So now researchers at the University of Pennsylvania have reviewed the literature on claims that drinking 8 glasses of water a day makes you healthier. Their conclusion: not really (except under conditions of excessive heat, exercise, or illness). This is old news–you get plenty of water from whatever you are drinking and what’s naturally in food–but it’s bad news for health claims made by bottled water manufacturers. They, as you might expect, do not have nice things to say about this research.
The April issue of the Journal of the American Dietetic Association carries three research papers on the current state of food marketing to children. One finds that websites targeted to kids carry advertising for junk foods. One compared breakfast cereals marketed to children to those marketed to adults; the kids’ cereals had more calories, sugars, and salt but less fiber and protein (oh, great). The third looked at Saturday morning TV and found 90% of the food commercials to be for junk foods. Hmm. Doesn’t sound like much has changed since the Institute of Medicine’s call for stopping all this (or at least slowing it down). Time to hold food companies accountable, I think.
According to Food Navigator, the FDA says it’s too busy to deal with the question of whether high fructose corn syrup (HFCS) can be labeled as “all natural,” something the Sugar Association and Sara Lee would dearly love to be allowed to do. This non-action, in effect, is the FDA’s way of just saying no. HFCS, as the FDA points out, requires enzymes to break starch into glucose and to convert some of the glucose to fructose, and that ain’t necessarily natural. The Sugar Association is “deeply disappointed” in the FDA’s decision. Why am I not surprised?
I am indebted to Jim Prevor, the Perishable Pundit, for close tracking of the FDA’s import alert on Salmonella in cantaloupes. His most recent post contains a terrific interview with an FDA official about this incident. It is as good an example of what the FDA is up against in these kinds of investigations as any I can imagine. Perishable Pundit views food safety issues from the standpoint of the producers of fruit and vegetables who have much to lose if the FDA finds something wrong. The FDA looks at the issues from the standpoint of consumer protection. Thanks to the interviewer, Mira Slott, and to the FDA official, Sebastian Cianci, for grappling with these issues with much thought and mutual respect.

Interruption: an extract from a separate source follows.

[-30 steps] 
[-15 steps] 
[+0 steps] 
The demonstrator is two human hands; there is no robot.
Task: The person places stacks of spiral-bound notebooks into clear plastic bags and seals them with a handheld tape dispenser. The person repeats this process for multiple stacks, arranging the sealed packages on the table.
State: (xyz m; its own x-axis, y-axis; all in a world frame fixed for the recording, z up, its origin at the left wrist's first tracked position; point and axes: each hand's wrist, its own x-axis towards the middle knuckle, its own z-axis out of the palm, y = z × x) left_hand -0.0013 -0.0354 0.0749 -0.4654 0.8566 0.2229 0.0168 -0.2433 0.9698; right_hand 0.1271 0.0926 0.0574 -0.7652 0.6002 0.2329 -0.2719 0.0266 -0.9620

Those clever King Corn guys are running a contest: who can make the best statement about food politics using clips from King Corn and whatever. The winner gets $1,000 and fame. The deadline is May 30, and here’s how it works.
The FDA is seeking public comment – that means you – on its food protection plan announced late last year. The request for comment points out that we now get our food from 150 countries through 300 ports-of-entry, and that imported foods account for 15% of all foods by volume, 60% of fresh fruits and vegetables, and 75% of seafood. Gulp. Here’s your chance to say what you think the FDA should be doing to ensure the safety of the food supply, domestic and imported. How about standard food safety rules (of the HACCP and pathogen reduction type) from farm to table, for starters? Just dreaming….
Today’s New York Times reports that 28 million low-income Americans will be getting Food Stamps this year, the largest number ever. The headline sums up the reasons: vanishing jobs and higher prices. The cost to taxpayers: $36 billion, and rising. The Food Stamp program, worth an average of less than $100 per month per person, is the USDA’s main contribution to the safety net for low-income adults. Its other big food assistance program, WIC (for Women, Infants, and Children), is also under pressure. WIC is not an entitlement so whatever Congress allots for it is all there is. Why do I think we will be hearing a lot about the inadequacies of federal food assistance this year?